Problem to solve: All records need to be reproduced exactly. Keep every word as it is.

Records from a data collection:

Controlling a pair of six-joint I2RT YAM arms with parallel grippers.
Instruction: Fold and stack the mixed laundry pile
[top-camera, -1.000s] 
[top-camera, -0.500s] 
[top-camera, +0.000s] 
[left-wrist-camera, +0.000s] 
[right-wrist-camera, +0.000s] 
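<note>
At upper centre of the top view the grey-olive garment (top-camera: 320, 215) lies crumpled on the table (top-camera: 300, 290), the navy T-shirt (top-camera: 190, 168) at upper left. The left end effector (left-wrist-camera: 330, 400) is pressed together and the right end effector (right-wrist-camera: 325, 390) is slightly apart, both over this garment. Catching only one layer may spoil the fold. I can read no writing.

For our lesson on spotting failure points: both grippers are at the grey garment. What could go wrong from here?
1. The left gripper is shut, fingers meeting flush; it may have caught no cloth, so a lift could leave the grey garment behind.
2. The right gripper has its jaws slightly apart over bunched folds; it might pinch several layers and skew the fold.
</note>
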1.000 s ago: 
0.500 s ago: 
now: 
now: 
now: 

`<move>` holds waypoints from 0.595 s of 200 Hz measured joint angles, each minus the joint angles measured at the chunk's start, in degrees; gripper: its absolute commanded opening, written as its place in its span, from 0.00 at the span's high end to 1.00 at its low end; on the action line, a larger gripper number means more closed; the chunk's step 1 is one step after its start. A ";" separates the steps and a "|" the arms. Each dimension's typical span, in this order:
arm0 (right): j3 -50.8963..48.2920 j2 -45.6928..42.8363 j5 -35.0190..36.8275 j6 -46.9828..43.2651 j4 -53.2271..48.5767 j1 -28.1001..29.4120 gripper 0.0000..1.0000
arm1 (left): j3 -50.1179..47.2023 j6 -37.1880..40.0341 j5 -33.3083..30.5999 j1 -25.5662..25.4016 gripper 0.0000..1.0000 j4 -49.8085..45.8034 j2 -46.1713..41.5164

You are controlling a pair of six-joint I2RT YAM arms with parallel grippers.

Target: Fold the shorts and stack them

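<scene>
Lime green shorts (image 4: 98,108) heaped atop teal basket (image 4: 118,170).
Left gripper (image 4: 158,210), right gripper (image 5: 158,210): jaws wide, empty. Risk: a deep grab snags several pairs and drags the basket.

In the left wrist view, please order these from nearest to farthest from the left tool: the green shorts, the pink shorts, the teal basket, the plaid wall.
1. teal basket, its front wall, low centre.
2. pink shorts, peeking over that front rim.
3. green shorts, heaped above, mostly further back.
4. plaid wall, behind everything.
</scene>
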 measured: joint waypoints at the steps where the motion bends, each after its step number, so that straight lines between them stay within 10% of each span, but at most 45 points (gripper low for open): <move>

Finished exercise:
Controlling a pair of six-joint I2RT YAM arms with parallel grippers.
Instruction: Fold and stack the mixed laundry pile
[top-camera, -1.000s] 
[top-camera, -0.500s] 
[top-camera, +0.000s] 
[left-wrist-camera, +0.000s] 
[right-wrist-camera, +0.000s] 
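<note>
At upper centre of the top view the grey-olive garment (top-camera: 320, 215) lies crumpled on the table (top-camera: 300, 290), the navy T-shirt (top-camera: 190, 168) at upper left. The left end effector (left-wrist-camera: 330, 400) is pressed together and the right end effector (right-wrist-camera: 325, 390) is slightly apart, both over this garment. Catching only one layer may spoil the fold. I can read no writing.

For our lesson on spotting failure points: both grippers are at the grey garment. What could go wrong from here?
1. The left gripper is shut, fingers meeting flush; it may have caught no cloth, so a lift could leave the grey garment behind.
2. The right gripper has its jaws slightly apart over bunched folds; it might pinch several layers and skew the fold.
</note>
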1.000 s ago: 
0.500 s ago: 
now: 
now: 
now: 

`<move>` holds waypoints from 0.595 s of 200 Hz measured joint angles, each minus the joint angles measured at the chunk's start, in degrees; gripper: its absolute commanded opening, written as its place in its span, from 0.00 at the span's high end to 1.00 at its low end; on the action line, a larger gripper number means more closed; the chunk's step 1 is one step after its start. A ";" separates the steps and a "|" the arms. Each dimension's typical span, in this order:
arm0 (right): j3 -50.8963..48.2920 j2 -45.6928..42.8363 j5 -35.0190..36.8275 j6 -46.9828..43.2651 j4 -53.2271..48.5767 j1 -28.1001..29.4120 gripper 0.0000..1.0000
arm1 (left): j3 -50.1179..47.2023 j6 -37.1880..40.0341 j5 -33.3083..30.5999 j1 -25.5662..25.4016 gripper 0.0000..1.0000 j4 -49.8085..45.8034 j2 -46.1713..41.5164

You are controlling a pair of six-joint I2RT YAM arms with parallel grippers.

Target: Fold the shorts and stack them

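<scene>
Lime green shorts (image 4: 98,108) heaped atop teal basket (image 4: 118,170).
Left gripper (image 4: 158,210), right gripper (image 5: 158,210): jaws wide, empty. Risk: a deep grab snags several pairs and drags the basket.

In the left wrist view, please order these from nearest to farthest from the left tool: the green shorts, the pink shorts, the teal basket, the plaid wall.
1. teal basket, its front wall, low centre.
2. pink shorts, peeking over that front rim.
3. green shorts, heaped above, mostly further back.
4. plaid wall, behind everything.
</scene>
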 measured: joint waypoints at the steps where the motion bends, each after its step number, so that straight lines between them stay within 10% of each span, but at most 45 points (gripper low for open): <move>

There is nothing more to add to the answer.